■ WHAT IS BEING ASKED
Before copying, set the pictures aside; then repeat every line below verbatim.
-------- THE DATA
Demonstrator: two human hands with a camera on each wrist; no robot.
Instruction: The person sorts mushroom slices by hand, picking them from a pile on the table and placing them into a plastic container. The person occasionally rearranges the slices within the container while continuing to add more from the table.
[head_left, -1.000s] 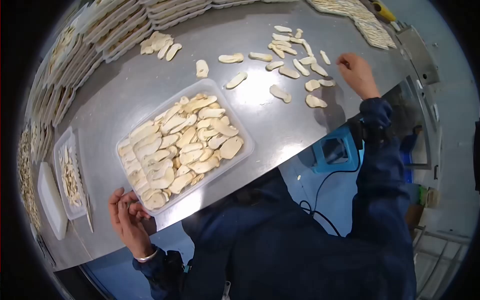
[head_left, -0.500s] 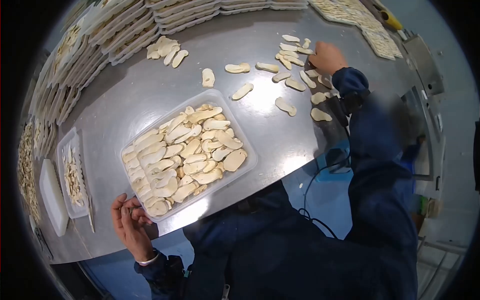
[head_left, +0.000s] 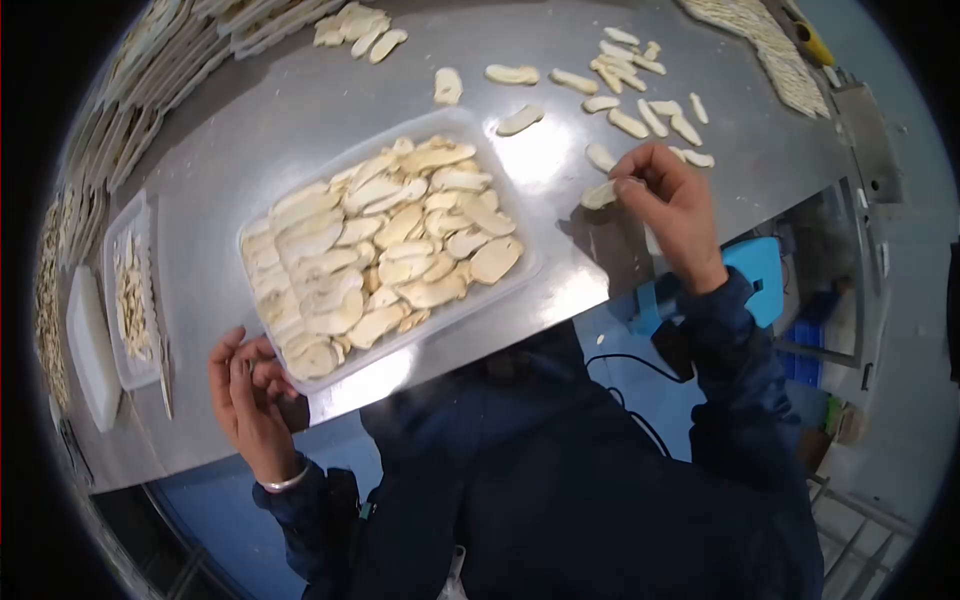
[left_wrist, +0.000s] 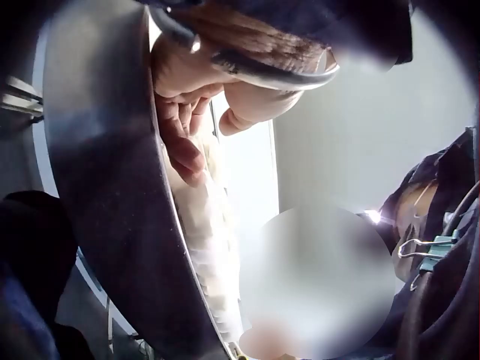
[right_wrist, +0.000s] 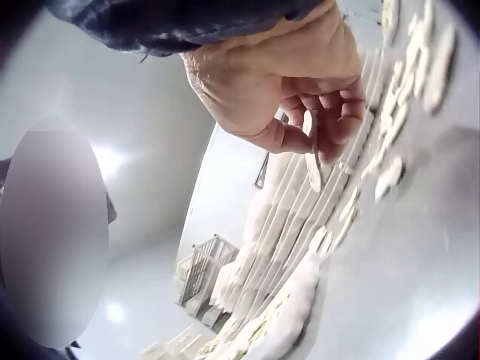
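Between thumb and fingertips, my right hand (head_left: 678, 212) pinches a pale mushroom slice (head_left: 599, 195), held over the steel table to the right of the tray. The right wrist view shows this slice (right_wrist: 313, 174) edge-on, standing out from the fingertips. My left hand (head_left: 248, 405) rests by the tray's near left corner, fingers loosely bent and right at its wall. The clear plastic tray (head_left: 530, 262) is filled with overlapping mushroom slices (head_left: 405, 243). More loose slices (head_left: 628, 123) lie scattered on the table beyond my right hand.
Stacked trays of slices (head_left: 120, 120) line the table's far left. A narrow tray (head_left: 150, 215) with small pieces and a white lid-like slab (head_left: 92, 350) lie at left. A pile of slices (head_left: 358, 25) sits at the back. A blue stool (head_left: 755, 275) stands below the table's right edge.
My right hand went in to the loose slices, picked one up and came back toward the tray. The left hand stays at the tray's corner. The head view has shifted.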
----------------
■ RESULT
Demonstrator: two human hands with a camera on each wrist; no robot.
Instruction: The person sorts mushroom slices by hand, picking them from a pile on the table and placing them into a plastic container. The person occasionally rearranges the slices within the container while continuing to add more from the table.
[head_left, -1.000s] 
[head_left, -0.500s] 
[head_left, +0.000s] 
[left_wrist, +0.000s] 
[right_wrist, +0.000s] 
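Between thumb and fingertips, my right hand (head_left: 678, 212) pinches a pale mushroom slice (head_left: 599, 195), held over the steel table to the right of the tray. The right wrist view shows this slice (right_wrist: 313, 174) edge-on, standing out from the fingertips. My left hand (head_left: 248, 405) rests by the tray's near left corner, fingers loosely bent and right at its wall. The clear plastic tray (head_left: 530, 262) is filled with overlapping mushroom slices (head_left: 405, 243). More loose slices (head_left: 628, 123) lie scattered on the table beyond my right hand.
Stacked trays of slices (head_left: 120, 120) line the table's far left. A narrow tray (head_left: 150, 215) with small pieces and a white lid-like slab (head_left: 92, 350) lie at left. A pile of slices (head_left: 358, 25) sits at the back. A blue stool (head_left: 755, 275) stands below the table's right edge.
My right hand went in to the loose slices, picked one up and came back toward the tray. The left hand stays at the tray's corner. The head view has shifted.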

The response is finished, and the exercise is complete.